ABOUT THIS EXERCISE:
Lines containing the word "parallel" are the ones to copy from the records below.

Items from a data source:
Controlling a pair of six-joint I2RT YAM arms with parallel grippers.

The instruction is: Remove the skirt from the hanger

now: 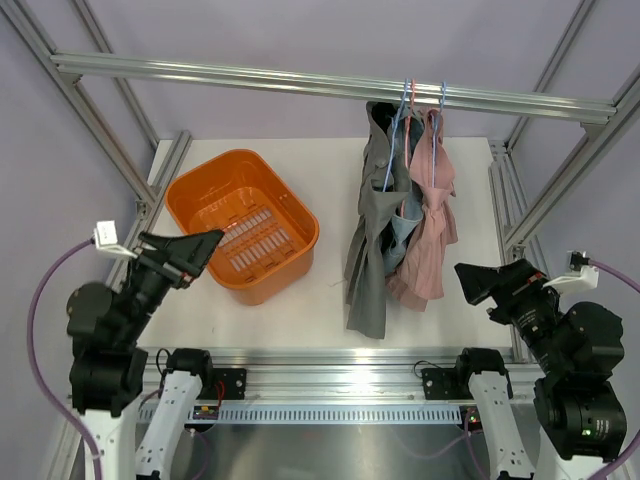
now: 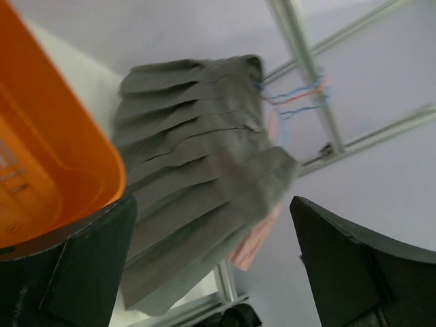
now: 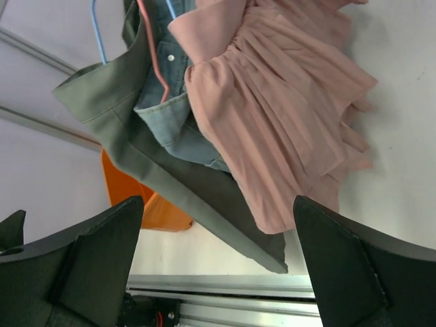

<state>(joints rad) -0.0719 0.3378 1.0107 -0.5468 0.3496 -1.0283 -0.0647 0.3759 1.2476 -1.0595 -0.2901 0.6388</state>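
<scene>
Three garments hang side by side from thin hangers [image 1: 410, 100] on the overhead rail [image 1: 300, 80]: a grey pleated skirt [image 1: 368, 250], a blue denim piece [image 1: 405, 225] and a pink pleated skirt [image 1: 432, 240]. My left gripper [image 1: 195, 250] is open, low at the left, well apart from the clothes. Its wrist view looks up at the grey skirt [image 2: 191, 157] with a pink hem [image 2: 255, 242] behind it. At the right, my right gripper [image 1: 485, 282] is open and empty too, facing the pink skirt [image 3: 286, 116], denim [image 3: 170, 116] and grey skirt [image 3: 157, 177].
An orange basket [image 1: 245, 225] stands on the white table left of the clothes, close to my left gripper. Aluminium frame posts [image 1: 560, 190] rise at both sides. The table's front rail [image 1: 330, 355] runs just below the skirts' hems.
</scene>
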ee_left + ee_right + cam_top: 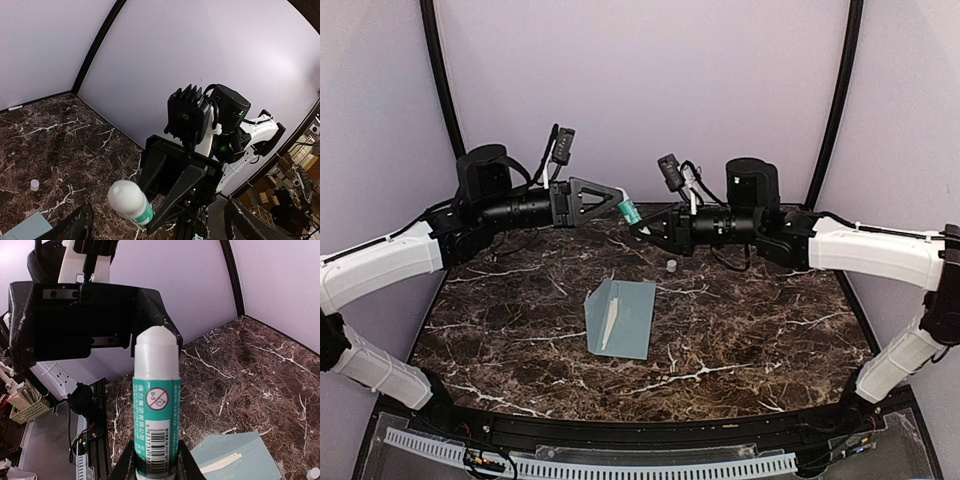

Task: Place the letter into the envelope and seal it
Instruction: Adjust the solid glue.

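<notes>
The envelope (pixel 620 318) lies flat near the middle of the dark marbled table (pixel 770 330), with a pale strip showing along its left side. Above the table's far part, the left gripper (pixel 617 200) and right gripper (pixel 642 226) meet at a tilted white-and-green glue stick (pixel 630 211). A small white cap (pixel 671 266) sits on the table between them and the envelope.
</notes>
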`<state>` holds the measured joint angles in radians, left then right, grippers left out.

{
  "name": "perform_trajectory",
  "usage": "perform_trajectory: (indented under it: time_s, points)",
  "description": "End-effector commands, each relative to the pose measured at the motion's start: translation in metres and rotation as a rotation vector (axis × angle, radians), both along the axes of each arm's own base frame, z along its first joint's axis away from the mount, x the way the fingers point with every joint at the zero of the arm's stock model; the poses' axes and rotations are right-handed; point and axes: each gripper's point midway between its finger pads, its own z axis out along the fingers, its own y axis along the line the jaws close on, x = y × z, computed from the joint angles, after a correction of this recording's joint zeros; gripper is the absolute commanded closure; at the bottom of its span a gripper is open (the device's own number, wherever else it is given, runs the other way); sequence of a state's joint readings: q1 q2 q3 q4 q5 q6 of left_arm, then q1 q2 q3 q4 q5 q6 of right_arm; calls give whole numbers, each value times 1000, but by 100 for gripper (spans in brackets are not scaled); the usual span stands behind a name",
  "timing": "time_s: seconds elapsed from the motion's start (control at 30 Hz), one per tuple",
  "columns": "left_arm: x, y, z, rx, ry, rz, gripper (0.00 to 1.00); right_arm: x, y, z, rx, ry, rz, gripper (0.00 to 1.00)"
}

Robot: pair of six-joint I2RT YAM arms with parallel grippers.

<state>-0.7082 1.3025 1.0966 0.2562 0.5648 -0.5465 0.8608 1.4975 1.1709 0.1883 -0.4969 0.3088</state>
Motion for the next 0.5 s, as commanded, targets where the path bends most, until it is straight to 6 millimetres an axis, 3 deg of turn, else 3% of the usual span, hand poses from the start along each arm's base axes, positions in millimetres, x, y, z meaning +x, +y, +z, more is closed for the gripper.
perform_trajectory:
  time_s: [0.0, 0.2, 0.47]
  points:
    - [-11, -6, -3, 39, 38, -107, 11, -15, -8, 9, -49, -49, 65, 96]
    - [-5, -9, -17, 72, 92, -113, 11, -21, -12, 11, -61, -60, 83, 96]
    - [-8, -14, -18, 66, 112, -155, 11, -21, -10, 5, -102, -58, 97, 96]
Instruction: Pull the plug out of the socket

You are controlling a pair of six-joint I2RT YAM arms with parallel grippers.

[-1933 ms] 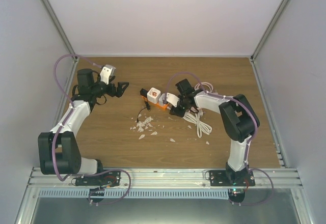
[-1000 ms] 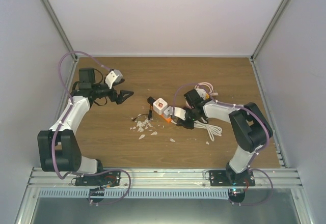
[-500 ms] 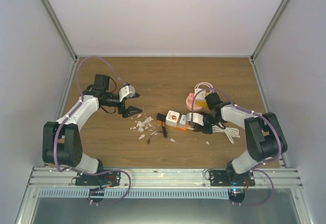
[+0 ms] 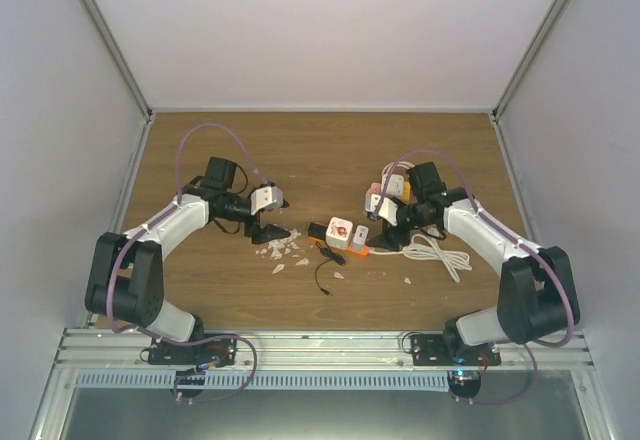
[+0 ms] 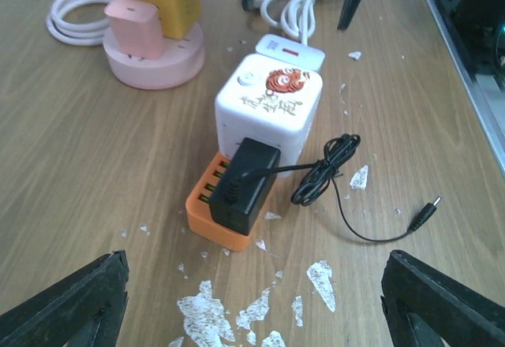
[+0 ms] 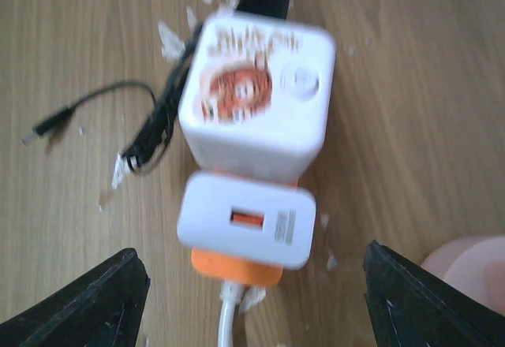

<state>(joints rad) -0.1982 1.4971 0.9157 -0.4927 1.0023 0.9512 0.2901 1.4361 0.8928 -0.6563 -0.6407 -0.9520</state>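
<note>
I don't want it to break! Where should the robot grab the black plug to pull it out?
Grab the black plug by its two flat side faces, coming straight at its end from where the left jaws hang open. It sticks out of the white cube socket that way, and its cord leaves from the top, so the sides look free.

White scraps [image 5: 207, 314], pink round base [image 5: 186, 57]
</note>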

RESULT FOR THIS EXERCISE:
Controlling a pair of six-joint I2RT YAM arms with parallel grippers.
Robot: pair of six-joint I2RT YAM arms with parallel grippers.
You are controlling a pair of six-joint I2RT YAM arms with parallel grippers.

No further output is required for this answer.